Content starts

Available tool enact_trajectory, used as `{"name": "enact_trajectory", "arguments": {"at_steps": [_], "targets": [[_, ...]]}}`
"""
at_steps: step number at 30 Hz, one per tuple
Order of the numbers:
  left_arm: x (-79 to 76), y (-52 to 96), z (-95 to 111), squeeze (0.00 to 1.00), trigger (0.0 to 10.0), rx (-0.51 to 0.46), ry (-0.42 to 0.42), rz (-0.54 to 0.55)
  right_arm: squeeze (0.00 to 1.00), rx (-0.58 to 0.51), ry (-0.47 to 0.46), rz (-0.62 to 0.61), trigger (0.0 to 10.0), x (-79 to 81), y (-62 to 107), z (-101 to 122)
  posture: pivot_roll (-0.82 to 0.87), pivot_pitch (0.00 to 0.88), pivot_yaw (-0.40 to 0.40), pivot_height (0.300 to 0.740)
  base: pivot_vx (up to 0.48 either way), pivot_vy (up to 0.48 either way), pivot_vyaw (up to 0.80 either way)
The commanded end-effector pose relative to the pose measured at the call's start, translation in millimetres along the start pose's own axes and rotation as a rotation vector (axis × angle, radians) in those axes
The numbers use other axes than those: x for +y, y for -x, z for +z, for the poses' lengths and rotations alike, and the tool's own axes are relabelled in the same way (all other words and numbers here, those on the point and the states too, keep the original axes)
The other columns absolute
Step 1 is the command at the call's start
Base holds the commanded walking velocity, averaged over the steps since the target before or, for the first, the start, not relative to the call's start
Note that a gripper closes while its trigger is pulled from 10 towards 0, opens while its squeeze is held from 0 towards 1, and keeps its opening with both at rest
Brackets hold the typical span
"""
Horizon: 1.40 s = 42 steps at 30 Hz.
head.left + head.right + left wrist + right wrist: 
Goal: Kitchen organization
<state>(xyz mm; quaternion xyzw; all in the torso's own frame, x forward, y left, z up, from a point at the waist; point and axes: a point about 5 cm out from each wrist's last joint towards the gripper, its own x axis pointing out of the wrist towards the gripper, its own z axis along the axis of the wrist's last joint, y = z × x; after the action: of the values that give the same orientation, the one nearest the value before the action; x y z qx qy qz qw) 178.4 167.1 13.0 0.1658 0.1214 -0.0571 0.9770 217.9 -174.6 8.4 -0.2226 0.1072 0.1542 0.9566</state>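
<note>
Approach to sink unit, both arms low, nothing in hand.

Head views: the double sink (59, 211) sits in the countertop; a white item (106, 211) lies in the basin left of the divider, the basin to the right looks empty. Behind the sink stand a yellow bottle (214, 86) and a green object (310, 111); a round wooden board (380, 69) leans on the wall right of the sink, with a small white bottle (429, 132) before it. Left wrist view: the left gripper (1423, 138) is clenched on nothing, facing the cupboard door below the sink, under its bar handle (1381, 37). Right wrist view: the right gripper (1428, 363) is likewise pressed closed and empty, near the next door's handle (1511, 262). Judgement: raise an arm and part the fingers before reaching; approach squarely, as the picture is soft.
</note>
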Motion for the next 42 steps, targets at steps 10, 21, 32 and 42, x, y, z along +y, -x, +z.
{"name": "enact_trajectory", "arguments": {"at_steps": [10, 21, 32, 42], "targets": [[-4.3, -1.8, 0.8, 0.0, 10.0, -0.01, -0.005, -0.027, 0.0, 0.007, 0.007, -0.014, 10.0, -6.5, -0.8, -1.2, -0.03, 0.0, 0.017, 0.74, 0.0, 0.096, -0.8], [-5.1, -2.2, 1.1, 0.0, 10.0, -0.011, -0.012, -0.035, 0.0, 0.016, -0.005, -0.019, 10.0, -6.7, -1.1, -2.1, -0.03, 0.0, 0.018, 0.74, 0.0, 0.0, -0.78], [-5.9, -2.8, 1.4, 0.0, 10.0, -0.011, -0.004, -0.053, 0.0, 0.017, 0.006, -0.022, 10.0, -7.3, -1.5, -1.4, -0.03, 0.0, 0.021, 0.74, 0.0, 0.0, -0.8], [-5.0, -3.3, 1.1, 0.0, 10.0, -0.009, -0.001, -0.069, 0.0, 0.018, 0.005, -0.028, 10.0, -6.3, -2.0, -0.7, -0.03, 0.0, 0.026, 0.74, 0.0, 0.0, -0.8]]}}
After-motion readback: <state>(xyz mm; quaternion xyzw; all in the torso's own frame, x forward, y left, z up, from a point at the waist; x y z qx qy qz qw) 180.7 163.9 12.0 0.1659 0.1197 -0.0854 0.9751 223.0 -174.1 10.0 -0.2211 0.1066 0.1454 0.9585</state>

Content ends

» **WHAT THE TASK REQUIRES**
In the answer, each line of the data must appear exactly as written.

» **TASK RESULT**
Available tool enact_trajectory, used as `{"name": "enact_trajectory", "arguments": {"at_steps": [_], "targets": [[_, ...]]}}`
"""
at_steps: step number at 30 Hz, one per tuple
Order of the numbers:
  left_arm: x (-79 to 76), y (-52 to 96), z (-95 to 111), squeeze (0.00 to 1.00), trigger (0.0 to 10.0), rx (-0.51 to 0.46), ry (-0.42 to 0.42), rz (-0.54 to 0.55)
  right_arm: squeeze (0.00 to 1.00), rx (-0.58 to 0.51), ry (-0.47 to 0.46), rz (-0.62 to 0.61), trigger (0.0 to 10.0), x (-79 to 81), y (-62 to 107), z (-101 to 122)
  posture: pivot_roll (-0.82 to 0.87), pivot_pitch (0.00 to 0.88), pivot_yaw (-0.40 to 0.40), pivot_height (0.300 to 0.740)
  base: pivot_vx (up to 0.48 either way), pivot_vy (up to 0.48 either way), pivot_vyaw (up to 0.80 either way)
The commanded end-effector pose relative to the pose measured at the call's start, translation in millimetres along the start pose's own axes and rotation as a rotation vector (axis × angle, radians) in those axes
The numbers use other axes than those: x for +y, y for -x, z for +z, for the poses' lengths and rotations alike, and the tool's own axes are relabelled in the same way (all other words and numbers here, those on the point and the states too, keep the original axes)
The other columns absolute
Step 1 is the command at the call's start
Base holds the commanded walking velocity, averaged over the steps since the target before or, for the first, the start, not relative to the call's start
Note that a gripper closes while its trigger is pulled from 10 towards 0, opens while its squeeze is held from 0 towards 1, and keeps its opening with both at rest
Brackets hold the typical span
"""
Horizon: 1.40 s = 42 steps at 30 Hz.
head.left + head.right + left wrist + right wrist: 
Goal: Kitchen organization
<state>(xyz mm; quaternion xyzw; all in the torso's own frame, x forward, y left, z up, from a point at the waist; point and axes: a point about 5 cm out from each wrist's last joint towards the gripper, its own x axis pointing out of the wrist towards the gripper, its own z axis along the axis of the wrist's last joint, y = z × x; after the action: of the values that give the same orientation, the one nearest the value before the action; x y z qx qy qz qw) 178.4 167.1 13.0 0.1658 0.1214 -0.0571 0.9770 217.9 -174.6 8.4 -0.2226 0.1072 0.1542 0.9566</state>
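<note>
Approach to sink unit, both arms low, nothing in hand.

Head views: the double sink (59, 211) sits in the countertop; a white item (106, 211) lies in the basin left of the divider, the basin to the right looks empty. Behind the sink stand a yellow bottle (214, 86) and a green object (310, 111); a round wooden board (380, 69) leans on the wall right of the sink, with a small white bottle (429, 132) before it. Left wrist view: the left gripper (1423, 138) is clenched on nothing, facing the cupboard door below the sink, under its bar handle (1381, 37). Right wrist view: the right gripper (1428, 363) is likewise pressed closed and empty, near the next door's handle (1511, 262). Judgement: raise an arm and part the fingers before reaching; approach squarely, as the picture is soft.
</note>
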Motion for the next 42 steps, targets at steps 10, 21, 32 and 42, x, y, z along +y, -x, +z.
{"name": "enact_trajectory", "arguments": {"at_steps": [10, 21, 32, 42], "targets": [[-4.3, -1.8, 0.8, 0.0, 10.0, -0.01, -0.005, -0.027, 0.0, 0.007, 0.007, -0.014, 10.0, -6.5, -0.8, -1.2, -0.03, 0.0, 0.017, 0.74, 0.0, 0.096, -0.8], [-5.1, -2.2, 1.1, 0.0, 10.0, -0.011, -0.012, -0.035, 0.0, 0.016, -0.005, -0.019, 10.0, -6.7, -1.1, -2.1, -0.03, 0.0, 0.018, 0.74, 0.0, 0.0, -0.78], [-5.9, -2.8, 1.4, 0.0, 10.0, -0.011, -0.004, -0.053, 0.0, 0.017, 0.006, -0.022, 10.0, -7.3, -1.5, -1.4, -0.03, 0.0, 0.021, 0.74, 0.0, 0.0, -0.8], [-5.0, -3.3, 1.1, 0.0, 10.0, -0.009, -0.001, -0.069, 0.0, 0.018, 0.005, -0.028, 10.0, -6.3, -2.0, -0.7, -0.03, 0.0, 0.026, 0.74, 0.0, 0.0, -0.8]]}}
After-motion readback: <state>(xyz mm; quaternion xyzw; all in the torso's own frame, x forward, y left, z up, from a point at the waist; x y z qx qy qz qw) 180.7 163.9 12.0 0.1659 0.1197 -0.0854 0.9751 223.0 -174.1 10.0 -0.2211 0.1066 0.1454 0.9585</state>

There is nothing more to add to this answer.